Réactions7 réactions à cet article

L'Etalon Changement Climatique

Merci à Monsieur l'Ambassadeur d'avoir bien voulu nous dresser un panorama complet de la question.
Le Monde en général est d'accord pour mettre en oeuvre une politique de développement durable. Il est très difficile d'être contre. Toutes les activités qui s'inscrivent dans cette perspective connaissent une croissance soutenue. C'est le sens de l'histoire.
L'Europe dispose d'une forte avance dans le domaine du Contrôle du Changement Climatique. Sa législation a vocation à devenir une législation étalon pour le Monde.
Elle s'est proposée d'apporter son aide aux pays tiers. C'est sur le transfert de son savoir-légiférer qu'elle doit porter tous ces efforts. Pour ce faire, l'Institut Européen de Transposition a développé des outils modernes dont l'efficacité a déjà été démontrée.

Alain Souloumiac | 02 septembre 2010 à 09h49 Signaler un contenu inapproprié
Contribution Climat Universelle

Merci pour ce résumé clair de l'état des négociations. Il nous semble qu'une Contribution Climat Universelle (pas facile à mettre en oeuvre) devrait etre étudiée de pres car elle apporte beaucoup de solutions:
*en mettant un prix sur le carbone, elle incite à réduire l'utilisation des carburants fossiles
*en redistribuant équitablement ces recettes, elle récompense ceux qui consomment peu de carbone (les pauvres) et font porter l'effort financier sur ceux qui consomment beaucoup (les riches).
OK, les principes sont faciles, la mise en pratique beaucoup plus délicate; mais on ne peut pas négocier avec les lois de la physique, il faut réduire nos émissions de gaz à effet de serre, donc négocions entre les pays, c'est notre seule voie. (et nous pays riches, commençons sans attendre à mettre ce prix sur le carbone, c'est à nous de reduire en premier )

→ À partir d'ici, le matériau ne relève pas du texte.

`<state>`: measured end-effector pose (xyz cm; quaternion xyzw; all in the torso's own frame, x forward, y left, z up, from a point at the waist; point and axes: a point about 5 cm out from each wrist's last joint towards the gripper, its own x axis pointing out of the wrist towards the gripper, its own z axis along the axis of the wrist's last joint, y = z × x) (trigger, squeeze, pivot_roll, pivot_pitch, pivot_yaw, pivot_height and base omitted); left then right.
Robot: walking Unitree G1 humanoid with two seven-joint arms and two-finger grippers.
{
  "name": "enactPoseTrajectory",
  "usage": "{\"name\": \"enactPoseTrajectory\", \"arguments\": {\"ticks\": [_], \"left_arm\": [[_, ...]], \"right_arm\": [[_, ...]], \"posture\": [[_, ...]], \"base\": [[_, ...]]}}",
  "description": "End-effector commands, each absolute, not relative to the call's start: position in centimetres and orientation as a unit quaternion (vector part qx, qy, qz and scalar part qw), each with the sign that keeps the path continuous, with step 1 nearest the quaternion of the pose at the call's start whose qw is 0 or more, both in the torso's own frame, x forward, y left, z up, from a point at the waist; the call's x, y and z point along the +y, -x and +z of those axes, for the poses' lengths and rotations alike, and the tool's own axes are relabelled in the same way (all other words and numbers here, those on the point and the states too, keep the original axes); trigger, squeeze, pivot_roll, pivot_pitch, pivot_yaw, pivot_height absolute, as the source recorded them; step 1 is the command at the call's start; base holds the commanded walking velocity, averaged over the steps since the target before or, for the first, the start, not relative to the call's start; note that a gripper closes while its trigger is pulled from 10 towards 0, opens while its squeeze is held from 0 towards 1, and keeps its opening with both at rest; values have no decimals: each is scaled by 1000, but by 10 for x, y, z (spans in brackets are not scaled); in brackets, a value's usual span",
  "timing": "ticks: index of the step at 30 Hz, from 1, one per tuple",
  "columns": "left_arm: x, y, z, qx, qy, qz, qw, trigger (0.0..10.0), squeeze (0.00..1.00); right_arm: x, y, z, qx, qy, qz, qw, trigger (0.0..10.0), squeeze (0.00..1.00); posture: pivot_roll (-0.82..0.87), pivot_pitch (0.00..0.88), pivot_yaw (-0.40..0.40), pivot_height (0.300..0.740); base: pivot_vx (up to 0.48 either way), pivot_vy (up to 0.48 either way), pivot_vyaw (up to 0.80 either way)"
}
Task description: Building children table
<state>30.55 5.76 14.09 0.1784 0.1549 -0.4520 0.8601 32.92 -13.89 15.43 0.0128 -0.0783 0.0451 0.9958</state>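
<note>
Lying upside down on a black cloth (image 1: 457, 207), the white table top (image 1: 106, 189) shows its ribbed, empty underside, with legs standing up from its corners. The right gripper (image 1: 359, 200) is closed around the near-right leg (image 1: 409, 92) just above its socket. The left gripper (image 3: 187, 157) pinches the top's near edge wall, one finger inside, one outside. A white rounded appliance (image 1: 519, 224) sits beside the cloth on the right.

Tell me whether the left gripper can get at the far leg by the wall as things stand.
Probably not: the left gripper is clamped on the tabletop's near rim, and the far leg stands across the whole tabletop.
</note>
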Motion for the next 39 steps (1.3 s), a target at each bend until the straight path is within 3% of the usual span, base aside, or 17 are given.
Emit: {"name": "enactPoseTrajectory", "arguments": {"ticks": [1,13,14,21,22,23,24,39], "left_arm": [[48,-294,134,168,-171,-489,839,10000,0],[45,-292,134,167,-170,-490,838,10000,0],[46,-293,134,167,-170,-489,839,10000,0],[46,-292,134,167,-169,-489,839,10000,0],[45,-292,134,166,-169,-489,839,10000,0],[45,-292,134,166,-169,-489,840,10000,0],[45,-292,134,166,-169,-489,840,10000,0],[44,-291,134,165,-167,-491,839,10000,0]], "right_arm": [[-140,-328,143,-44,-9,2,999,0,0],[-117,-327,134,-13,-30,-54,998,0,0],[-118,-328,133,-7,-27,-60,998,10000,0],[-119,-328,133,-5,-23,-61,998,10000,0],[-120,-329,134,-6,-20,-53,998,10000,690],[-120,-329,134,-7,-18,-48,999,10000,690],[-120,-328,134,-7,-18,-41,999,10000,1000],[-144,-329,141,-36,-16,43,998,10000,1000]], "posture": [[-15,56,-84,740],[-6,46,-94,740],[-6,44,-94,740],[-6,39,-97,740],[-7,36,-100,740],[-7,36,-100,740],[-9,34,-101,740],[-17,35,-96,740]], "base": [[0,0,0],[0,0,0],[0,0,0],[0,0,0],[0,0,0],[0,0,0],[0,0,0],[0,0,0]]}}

JeandeBegles | 02 septembre 2010 à 12h23 Signaler un contenu inapproprié
Re:L'Etalon Changement Climatique

L'Europe n'est "en avance" sur ce sujet que parce qu'elle a entamé très tôt la destruction de son industrie, en un suicide industriel qu'elle va parachever en 2013-2014, soit un siècle après son suicide politique commencé en 1914.
Il faut ouvrir les yeux et considérer que ce qui n'est plus produit en UE l'est ailleurs, à des coûts économiques et environnementaux bien supérieurs sans parler du dumping social (regardez les "reclassements" proposés aux licenciés des secteurs industriels).
Malgré les communications triomphantes de Borloo ou autres fonctionnaires de la CE, l'Europe n'exerce aucun contrôle sur la croissance des émissions de son habitat, de ses transports, qui sont les seuls responsables de la croissance des émissions de GES à ce jour. Elle se contente, solution de facilité, de cibler les installations fixes sans vouloir se rendre compte du drame de sa désindustrialisation.
Bien à vous

Albatros triste | 09 septembre 2010 à 17h28 Signaler un contenu inapproprié
Re:Re:L'Etalon Changement Climatique

La remarque d’Albatros s’inscrit dans une vision longue de l’histoire. Si la faute de 1914 a été suivie de grands malheurs, l’Europe y a survécu. Conscient des erreurs qu’ils avaient commises, les gouvernement du continent ont décidé de construire une Europe Unie. Si de sérieuses menaces pèsent sur elle, l’Europe elle n’est pas morte. Tout au contraire, elle est devenue le grand artisan des régulations mondiales. C’est pour lutter contre ces menaces et diffuser ses régulations auprès des pays tiers que le Président de la République a nommé M. Brice Lalonde Ambassadeur du Changement Climatique.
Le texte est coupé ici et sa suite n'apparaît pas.